But many municipalities had their 2022 fees covered through federal relief. More than $50,000 of the county’s allotted American Rescue Plan Act (ARPA) dollars went toward covering dispatch center fees for South Charleston, Enon, Tremont City, Catawba, North Hampton, South Vienna and Donnelsville for their use of the county’s dispatch services this year.
German Twp. Police Department chief Mike Stitzel voiced concern over the fees when the tier-pricing model was approved in November 2021, saying based on 2020 data his office would be paying $26,000 in fees.
Stizel said German Twp.’s emergency services ultimately agreed to contract with the countywide dispatch center, but his department plans on continuing its use of Champaign County for LEADS entries to cut back on costs.
“We’re going to keep our costs with Clark County at an absolute minimum,” he said.
Dispatch fees will cut into funding pools that come from property taxes and citations, and Stitzel said he fears that will impact his salary fund.
“Calls for service” handled by the dispatch center will be charged to their respective agencies: calls that result in a law enforcement officer needing to mitigate an issue. Administrative calls will not result in charges, according to Clark County Sheriff’s Office Maj. Chris Clark.
The county is footing 75% of the costs for the call center through its general fund, with village and township police agencies in the county expected to contribute roughly 25% of the cost.
Municipalities that have not contracted with the dispatch center as of this week are Tremont City, North Hampton and Donnelsville, according to Clark.
The Clark County Sheriff’s Office will manage the $5 million, 7,000-square-foot dispatch center, office and training facility. The center will be located on Home Road, in the former Clark County Department of Job and Family Services Children’s Home once it opens next year.
Clark said the center is on track to open in March 2023 but has not been given a definitive date by its vendor, Motorola.
Supply chain issues caused some delay in its opening, but the dispatch center had the majority of equipment already purchased and shipped in by 2019, Clark said. Issues with AT&T and phone services caused further delay. The county is also working to merge its network infrastructure with that of the center.

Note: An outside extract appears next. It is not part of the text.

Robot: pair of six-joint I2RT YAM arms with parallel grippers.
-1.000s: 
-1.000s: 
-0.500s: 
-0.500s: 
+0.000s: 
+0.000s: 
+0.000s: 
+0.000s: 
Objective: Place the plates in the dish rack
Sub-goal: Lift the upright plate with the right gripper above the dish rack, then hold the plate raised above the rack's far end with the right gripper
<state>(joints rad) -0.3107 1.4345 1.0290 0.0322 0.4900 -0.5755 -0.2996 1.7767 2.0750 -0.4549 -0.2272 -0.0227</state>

The addition of printers to cars, ensuring connectivity between vehicles and the center, the set-up of workstations at the 911 center and more are to come before the center goes live, said Clark.
As of this week, Motorola is preparing certain Clark County employees as trainers for the dispatch center systems, so the trainers can then train their own personnel.
“It’s a very customizable system so that it allows us, if there’s something we don’t like, to make a change here, change there,” Clark said.
A combined dispatch center for the county has been in talks for decades, and Clark County announced in 2017 that it would build the 911 dispatch center that will allow residents to text, send pictures and videos to dispatchers.
The center will also put the county in accordance with Ohio’s Next Generation 911 requirement that calls for dispatch services to become more advanced.